Crypto factor modeling is an approach used to analyze and predict the return of cryptocurrencies by identifying and assessing various factors that influence their returns. These factors can include market trends, liquidity, volatility, momentum, and other economic indicators. By modeling these factors, investors and analysts can gain insights into the potential risks and opportunities within the crypto market, helping to inform investment strategies and portfolio management decisions.

In this work , using market factors ,economic factors and environment factors we deeply study and investigate the behavior and impact of these factors on nearly 120 cryptos over time.
Sit down tight and stay with us…

the outline of this work is as follow:
Data Collection
Unfortunately most of the accurate sources of crypto historical data need premium subscription or are restricted in some specific countries. So, finding a comprehensive and accurate data was really challenging. However , Thanks to some free and accurate sources like CCXT library (to collect limited historical data), Fred (to collect some economic data), google trends API and Coingecko API, we could gather sufficient amount of historical data for nearly 120 cryptos which are suggested in Numerai website by considering the following circumstances:
- Stablecoins, wrapped tokens, liquid staking tokens (e.g. stETH, rpETH)
- Tokens less than two years old
- Tokens with less than $1,000,000 trading volume in the last 24 hours
- Lower market cap tokens for duplicate symbols
- After the above are removed, tokens that are either too stable or highly correlated:
- Stable: Average 6 month daily returns less than 0.00001
- Correlated: Removal of tokens with a correlation in daily returns >= 0.95 over the past 6 months, keeping the one with the highest market cap
OHLCV data : this data collected from CCXT library for 128 tokens.
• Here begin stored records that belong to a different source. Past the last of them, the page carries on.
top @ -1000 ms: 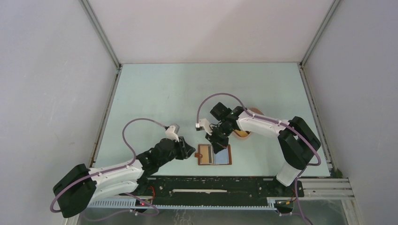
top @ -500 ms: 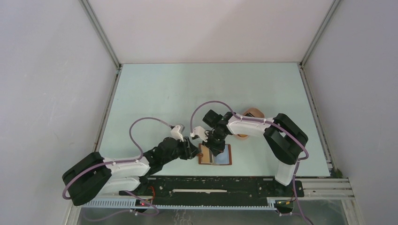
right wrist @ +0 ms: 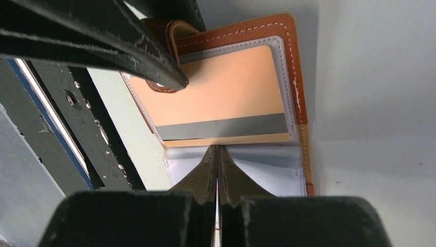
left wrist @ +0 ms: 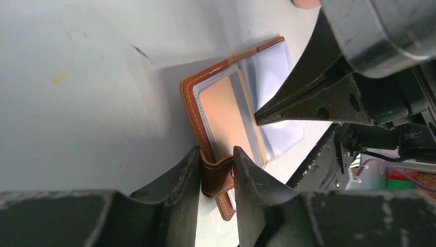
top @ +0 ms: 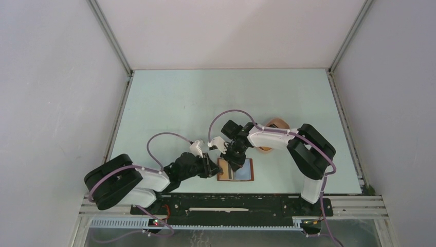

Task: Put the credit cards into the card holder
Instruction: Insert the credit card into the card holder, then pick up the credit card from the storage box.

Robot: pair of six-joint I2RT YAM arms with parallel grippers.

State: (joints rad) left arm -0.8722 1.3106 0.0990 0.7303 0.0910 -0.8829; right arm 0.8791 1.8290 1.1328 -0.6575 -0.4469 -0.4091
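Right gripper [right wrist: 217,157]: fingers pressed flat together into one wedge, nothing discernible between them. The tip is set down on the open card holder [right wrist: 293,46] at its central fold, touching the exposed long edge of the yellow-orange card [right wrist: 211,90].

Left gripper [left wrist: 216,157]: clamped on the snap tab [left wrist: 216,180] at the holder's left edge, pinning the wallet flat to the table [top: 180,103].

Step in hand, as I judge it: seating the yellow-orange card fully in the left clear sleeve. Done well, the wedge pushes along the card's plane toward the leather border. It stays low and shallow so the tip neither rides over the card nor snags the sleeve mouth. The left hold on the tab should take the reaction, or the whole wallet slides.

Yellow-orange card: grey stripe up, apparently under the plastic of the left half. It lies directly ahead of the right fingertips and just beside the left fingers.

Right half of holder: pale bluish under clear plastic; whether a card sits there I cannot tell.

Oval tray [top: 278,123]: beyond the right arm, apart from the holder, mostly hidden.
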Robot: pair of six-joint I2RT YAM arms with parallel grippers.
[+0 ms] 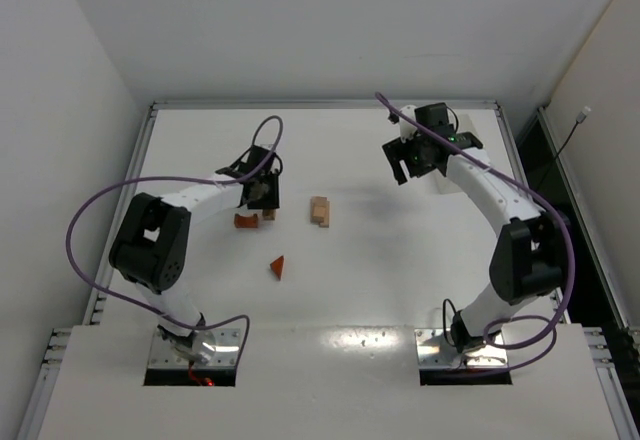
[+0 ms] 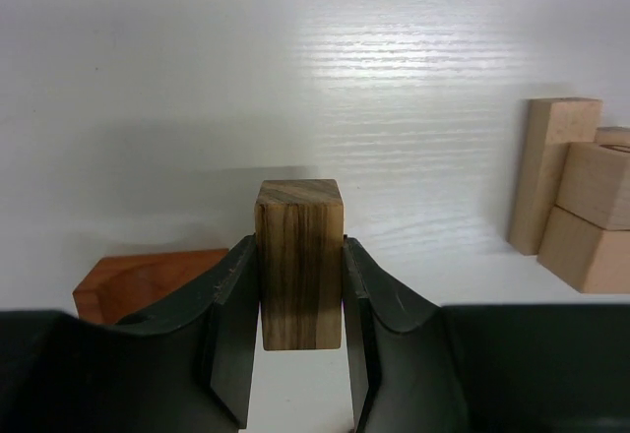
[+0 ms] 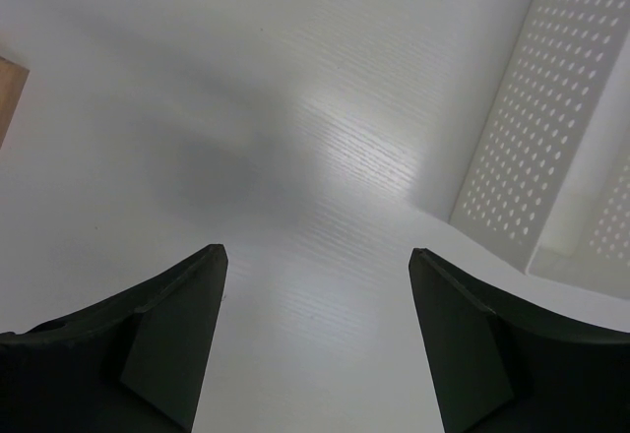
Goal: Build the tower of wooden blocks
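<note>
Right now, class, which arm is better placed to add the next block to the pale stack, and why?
Left. The left gripper holds a dark striped block upright, near the pale stack. The right gripper is open and empty, farther from the stack.

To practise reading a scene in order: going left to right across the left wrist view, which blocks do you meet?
Reddish-brown wooden block → dark striped wooden block → cluster of pale tan wooden blocks.
</note>
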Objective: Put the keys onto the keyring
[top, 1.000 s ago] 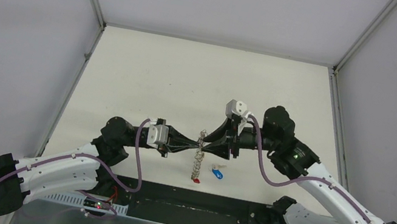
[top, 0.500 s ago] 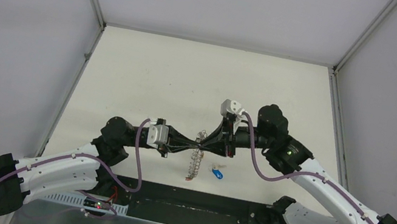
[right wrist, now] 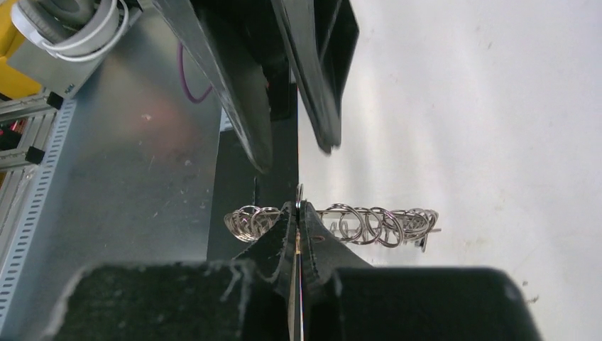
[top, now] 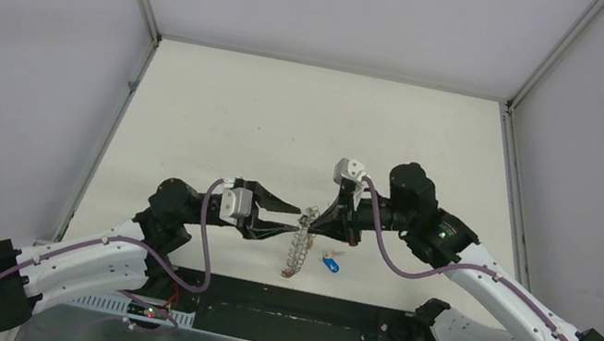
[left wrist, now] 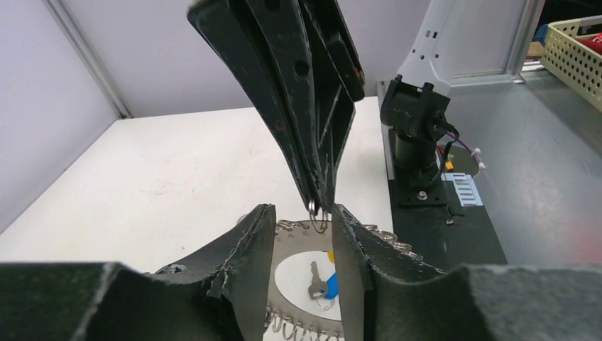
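My right gripper [top: 306, 221] is shut on one silver ring [left wrist: 319, 219] of the keyring chain [top: 296, 249], a string of several linked rings that trails down to the table. My left gripper [top: 291, 221] is open, its two fingers on either side of that ring and of the right fingertips [left wrist: 317, 202], touching nothing. The blue-tagged key [top: 330, 264] lies on the table just right of the chain and shows between my left fingers [left wrist: 326, 285]. A bit of the yellow tag [left wrist: 331, 254] shows beside it. In the right wrist view the chain [right wrist: 373, 224] lies behind my shut gripper [right wrist: 298, 209].
The white table [top: 288, 121] has grey walls on three sides. A black base strip [top: 293, 305] and a metal ledge run along the near edge. The right arm's base [left wrist: 419, 135] stands beyond the chain in the left wrist view.
My left gripper was shut on the chain beside the right gripper; it has opened, let go and backed off slightly. The right gripper still holds the ring and has shifted a little left.
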### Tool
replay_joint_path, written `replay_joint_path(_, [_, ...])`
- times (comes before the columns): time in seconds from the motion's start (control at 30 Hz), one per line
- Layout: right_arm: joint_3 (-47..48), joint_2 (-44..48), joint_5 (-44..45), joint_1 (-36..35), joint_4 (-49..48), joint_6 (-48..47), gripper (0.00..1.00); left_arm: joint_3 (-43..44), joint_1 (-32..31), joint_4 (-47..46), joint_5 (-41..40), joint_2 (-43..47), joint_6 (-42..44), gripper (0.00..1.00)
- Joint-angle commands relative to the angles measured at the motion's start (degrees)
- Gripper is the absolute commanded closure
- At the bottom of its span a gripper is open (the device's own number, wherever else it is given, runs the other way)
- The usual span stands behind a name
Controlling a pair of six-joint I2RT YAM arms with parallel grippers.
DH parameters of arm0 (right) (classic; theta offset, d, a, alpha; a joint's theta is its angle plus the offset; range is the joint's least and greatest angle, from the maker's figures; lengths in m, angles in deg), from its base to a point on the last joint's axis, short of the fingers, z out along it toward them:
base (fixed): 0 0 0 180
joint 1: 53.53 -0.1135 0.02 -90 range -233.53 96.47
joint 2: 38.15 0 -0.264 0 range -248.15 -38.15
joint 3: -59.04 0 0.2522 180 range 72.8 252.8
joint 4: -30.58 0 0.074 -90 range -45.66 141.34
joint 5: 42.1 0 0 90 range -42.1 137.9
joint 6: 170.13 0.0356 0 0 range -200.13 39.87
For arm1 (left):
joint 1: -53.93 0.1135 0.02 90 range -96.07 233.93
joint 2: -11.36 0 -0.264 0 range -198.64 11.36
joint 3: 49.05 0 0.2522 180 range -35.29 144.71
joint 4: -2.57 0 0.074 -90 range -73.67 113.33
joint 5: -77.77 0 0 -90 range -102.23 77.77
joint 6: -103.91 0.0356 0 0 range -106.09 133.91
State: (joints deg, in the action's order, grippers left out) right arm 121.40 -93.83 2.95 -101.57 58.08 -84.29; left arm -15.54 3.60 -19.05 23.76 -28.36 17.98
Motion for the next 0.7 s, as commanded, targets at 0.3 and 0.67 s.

However CCXT has also limitation rate for accessing the full historical data and it allows users download around 1000 records per tokens without API key (data were fetched from Binance Exchange). you can see the complete list in here
Circulating supply : In order to calculate market cap for each crypto, we collected their corresponding circulating supply from coingecko API.
Google trend : to collect the google trend data for each 128 tokens, we used pytrend library in python and fetched 5 years data of each tokens.
FRED : this website holds all economic data of US and worldwide. We downloaded 10-years inflation rate , unemployment rate , Gross domestic product (GDP) and Interest Rate from it.
We used 3 kind of factors for our analysis :
- Market Factors : Momentum , market cap , size factor, liquidity , volatility , value factor and amihud_illiquidity
- Economic Factors : Federal Funds Effective Rate (DFF) , inflation rate. GDP
- Social Media : Google Trends




Factor Construction
Return is calculated as the percentage change in the closing price from one period to the next. This measures the asset’s performance over time, indicating gains or losses.

Momentum measures the tendency of an asset’s price to continue moving in its current direction. it is calculated as the percentage change in the closing price over a 14-day period. This measures the speed and magnitude of recent price changes, indicating whether the asset’s price is increasing or decreasing.

Volatility is measured as the standard deviation of returns over a 30-day window. This captures the degree of variation in returns, reflecting the asset’s risk.

Market Cap Market capitalization is the total value of a cryptocurrency’s circulating supply. It is calculated by multiplying the current price by the circulating supply. This metric provides an estimate of the cryptocurrency’s market value and size.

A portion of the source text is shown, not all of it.